*Your goal*:
Copy out all lines from the entries below in which "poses" occurs.

*Given entries*:
^^^^

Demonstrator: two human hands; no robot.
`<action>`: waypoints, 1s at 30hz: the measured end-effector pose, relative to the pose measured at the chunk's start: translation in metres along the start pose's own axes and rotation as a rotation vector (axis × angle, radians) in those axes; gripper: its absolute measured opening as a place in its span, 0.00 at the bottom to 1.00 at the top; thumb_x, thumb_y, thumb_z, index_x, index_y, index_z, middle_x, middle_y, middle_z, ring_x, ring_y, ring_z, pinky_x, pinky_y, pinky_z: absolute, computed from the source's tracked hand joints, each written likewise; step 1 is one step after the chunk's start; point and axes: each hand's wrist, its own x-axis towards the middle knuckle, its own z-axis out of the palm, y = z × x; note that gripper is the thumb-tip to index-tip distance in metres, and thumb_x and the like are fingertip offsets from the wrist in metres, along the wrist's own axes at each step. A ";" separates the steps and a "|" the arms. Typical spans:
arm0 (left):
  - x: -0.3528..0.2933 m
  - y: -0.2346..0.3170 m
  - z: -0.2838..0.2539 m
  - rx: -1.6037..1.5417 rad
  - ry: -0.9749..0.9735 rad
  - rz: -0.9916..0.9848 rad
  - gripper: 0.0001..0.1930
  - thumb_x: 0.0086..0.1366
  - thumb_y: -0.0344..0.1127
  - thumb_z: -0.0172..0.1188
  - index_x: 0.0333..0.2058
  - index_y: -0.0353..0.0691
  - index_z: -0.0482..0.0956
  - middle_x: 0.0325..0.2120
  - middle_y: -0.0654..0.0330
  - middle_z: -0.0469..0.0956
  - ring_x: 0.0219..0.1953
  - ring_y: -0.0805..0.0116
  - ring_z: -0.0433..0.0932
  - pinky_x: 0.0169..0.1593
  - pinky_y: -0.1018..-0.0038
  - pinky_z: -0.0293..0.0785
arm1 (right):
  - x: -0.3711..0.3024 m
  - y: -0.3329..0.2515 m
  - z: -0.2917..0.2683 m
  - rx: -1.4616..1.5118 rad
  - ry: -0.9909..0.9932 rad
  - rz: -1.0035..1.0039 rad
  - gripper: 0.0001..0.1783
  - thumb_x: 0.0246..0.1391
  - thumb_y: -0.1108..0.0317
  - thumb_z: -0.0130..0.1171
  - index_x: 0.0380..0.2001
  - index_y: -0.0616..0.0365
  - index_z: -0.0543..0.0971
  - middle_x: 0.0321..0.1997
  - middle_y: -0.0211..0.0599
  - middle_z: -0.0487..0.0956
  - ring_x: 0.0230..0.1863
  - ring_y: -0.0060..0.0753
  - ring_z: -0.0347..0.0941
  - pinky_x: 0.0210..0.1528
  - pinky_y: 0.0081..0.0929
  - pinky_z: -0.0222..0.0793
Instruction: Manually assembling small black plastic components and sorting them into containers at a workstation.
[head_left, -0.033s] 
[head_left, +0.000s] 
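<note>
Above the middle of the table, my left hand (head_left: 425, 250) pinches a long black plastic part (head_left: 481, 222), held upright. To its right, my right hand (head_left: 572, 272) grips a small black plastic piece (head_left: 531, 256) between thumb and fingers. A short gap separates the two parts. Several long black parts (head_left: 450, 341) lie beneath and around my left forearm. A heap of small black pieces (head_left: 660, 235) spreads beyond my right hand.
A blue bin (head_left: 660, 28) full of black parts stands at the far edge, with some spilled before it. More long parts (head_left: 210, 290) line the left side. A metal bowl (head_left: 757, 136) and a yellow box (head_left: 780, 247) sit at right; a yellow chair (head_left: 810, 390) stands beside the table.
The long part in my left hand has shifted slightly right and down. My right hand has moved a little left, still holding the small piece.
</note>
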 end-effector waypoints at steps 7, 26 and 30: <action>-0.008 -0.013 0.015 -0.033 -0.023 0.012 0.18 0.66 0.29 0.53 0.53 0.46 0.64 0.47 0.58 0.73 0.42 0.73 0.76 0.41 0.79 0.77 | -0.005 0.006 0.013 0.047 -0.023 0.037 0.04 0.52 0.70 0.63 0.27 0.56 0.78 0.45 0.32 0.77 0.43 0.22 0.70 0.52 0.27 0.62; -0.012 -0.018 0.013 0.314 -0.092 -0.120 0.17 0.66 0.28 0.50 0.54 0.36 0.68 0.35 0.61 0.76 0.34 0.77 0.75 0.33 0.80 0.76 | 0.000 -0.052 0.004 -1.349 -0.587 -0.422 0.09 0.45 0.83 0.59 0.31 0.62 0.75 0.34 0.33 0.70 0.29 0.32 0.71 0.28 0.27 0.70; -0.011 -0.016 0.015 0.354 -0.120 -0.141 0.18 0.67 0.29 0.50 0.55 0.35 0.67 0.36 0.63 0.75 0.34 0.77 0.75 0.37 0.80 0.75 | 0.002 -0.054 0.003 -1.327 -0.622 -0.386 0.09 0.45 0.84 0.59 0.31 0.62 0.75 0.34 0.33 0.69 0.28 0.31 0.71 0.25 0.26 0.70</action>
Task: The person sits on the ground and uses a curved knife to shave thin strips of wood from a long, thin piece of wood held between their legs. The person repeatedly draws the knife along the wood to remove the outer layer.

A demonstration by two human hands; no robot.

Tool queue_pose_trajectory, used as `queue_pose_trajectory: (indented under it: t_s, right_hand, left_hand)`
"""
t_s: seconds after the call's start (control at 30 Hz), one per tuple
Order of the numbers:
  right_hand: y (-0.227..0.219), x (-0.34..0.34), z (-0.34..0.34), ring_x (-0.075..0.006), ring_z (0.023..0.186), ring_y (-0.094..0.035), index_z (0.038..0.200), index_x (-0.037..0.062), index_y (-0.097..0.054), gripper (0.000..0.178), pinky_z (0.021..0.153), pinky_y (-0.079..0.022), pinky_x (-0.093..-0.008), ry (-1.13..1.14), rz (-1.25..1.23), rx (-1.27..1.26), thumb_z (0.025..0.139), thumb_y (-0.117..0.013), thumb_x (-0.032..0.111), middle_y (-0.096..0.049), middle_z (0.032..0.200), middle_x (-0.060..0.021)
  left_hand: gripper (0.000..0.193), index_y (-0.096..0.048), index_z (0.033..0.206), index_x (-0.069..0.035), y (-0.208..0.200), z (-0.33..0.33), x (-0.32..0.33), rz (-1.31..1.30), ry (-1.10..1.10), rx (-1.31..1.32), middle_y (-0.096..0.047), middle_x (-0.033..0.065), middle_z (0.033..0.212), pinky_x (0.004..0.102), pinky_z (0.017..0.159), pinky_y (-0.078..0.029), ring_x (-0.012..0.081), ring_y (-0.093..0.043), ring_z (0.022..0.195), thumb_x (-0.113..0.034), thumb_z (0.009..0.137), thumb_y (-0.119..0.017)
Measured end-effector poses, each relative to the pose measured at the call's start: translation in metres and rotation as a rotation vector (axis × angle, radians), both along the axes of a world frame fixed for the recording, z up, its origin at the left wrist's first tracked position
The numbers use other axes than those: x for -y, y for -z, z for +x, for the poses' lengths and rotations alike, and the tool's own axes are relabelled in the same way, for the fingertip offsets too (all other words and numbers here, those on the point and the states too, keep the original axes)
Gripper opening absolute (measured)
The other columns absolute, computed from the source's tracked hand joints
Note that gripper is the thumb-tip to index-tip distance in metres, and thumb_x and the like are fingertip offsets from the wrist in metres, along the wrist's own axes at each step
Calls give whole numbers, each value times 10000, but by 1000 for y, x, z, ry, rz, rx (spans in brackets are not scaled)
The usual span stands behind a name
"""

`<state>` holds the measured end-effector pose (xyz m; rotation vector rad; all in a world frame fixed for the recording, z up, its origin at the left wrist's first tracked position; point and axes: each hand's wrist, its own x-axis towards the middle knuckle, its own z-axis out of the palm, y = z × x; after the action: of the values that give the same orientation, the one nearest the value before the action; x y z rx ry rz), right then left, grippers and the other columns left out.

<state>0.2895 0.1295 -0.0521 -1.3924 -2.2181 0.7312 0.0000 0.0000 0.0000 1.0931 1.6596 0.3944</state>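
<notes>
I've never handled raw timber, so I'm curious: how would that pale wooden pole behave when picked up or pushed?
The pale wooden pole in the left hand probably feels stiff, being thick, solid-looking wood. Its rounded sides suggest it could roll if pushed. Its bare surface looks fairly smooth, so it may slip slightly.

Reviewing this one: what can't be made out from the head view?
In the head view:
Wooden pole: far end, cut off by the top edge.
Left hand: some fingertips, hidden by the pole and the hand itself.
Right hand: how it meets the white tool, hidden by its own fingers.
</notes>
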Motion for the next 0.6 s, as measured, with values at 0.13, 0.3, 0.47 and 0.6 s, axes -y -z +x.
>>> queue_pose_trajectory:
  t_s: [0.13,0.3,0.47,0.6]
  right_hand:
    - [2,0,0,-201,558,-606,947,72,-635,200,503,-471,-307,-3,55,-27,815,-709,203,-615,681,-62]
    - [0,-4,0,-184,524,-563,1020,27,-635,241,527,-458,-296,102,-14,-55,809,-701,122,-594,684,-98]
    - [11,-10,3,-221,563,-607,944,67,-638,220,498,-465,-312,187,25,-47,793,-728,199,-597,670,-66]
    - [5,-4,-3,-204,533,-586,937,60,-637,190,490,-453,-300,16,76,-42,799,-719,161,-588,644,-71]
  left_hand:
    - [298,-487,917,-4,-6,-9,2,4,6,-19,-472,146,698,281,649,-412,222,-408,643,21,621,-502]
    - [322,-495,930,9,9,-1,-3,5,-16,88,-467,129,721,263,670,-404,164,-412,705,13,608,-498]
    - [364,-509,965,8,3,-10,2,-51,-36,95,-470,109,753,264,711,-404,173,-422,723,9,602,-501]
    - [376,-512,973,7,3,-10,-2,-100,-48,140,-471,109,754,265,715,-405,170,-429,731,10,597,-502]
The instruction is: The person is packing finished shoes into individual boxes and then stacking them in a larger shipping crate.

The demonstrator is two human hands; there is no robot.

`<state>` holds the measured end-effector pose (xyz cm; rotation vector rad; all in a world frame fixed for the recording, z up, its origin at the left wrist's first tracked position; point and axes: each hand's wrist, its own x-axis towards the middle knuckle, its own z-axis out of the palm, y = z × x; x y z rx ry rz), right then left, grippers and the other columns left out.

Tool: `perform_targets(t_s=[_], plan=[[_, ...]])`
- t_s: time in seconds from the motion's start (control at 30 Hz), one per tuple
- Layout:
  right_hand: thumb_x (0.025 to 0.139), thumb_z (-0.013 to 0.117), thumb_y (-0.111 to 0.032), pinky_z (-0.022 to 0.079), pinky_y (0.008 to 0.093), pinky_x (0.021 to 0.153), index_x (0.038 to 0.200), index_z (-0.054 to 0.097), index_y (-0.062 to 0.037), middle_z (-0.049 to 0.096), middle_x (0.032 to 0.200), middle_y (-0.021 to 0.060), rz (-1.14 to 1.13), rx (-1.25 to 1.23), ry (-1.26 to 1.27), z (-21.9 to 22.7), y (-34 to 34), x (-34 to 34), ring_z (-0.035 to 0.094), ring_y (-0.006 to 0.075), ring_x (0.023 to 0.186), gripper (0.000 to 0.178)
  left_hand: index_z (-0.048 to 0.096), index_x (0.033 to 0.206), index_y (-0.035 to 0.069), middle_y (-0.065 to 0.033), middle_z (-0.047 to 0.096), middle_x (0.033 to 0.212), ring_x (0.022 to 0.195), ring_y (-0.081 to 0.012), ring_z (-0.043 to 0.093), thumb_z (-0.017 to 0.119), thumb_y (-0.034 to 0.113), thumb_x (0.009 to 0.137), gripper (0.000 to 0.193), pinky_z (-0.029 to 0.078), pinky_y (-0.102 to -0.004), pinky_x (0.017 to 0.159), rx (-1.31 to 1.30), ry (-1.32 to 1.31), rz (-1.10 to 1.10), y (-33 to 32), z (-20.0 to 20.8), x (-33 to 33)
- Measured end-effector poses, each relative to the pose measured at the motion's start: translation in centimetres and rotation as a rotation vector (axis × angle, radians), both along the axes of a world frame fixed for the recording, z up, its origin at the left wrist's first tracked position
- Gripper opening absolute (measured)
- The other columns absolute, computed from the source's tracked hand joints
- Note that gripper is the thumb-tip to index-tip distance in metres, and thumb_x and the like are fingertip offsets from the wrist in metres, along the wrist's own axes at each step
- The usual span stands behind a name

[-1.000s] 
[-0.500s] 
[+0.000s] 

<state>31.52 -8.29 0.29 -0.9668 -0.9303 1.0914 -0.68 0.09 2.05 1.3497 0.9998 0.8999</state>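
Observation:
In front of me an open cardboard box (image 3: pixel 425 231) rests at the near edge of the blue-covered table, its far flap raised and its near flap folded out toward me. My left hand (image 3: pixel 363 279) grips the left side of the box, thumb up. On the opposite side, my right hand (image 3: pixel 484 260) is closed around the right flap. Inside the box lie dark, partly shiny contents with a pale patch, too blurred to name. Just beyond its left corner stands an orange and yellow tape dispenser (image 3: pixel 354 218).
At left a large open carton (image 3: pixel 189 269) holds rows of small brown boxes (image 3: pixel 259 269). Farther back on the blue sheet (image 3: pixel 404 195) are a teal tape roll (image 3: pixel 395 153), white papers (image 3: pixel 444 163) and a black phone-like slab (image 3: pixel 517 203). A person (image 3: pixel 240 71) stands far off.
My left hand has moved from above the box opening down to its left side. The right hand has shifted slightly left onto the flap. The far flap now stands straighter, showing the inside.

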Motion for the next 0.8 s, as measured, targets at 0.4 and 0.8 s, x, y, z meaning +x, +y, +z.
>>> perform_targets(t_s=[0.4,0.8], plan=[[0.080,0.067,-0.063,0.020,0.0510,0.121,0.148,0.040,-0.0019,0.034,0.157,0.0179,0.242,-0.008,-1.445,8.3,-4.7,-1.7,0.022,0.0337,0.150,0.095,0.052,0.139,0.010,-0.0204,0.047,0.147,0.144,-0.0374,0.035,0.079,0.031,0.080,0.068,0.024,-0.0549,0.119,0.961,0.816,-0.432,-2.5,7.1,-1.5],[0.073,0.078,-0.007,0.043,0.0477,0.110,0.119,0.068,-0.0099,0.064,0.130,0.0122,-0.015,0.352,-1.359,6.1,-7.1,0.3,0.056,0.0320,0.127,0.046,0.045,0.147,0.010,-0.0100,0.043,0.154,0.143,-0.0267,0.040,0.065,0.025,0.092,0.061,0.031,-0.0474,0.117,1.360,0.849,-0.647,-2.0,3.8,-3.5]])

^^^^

*Result of this task*:
Measured end-effector poses, each relative to the pose measured at the call's start: translation in metres and rotation as a rotation vector (axis × angle, radians), both along the axes of a world frame fixed for the recording, z up, its origin at the left wrist's first tracked position
The numbers use other axes than those: x for -y, y for -z, z for +x, for the poses' lengths and rotations alike, and the tool's own axes are relabelled in the same way, for the fingertip offsets too (all other words and numbers here, those on the point and the states too, keep the original axes)
- Measured end-effector poses, each relative to the pose measured at the motion's start: translation in centimetres and rotation as a rotation vector (axis × angle, radians), both along the axes of a world frame fixed for the recording, z up, its origin at the left wrist's first tracked position

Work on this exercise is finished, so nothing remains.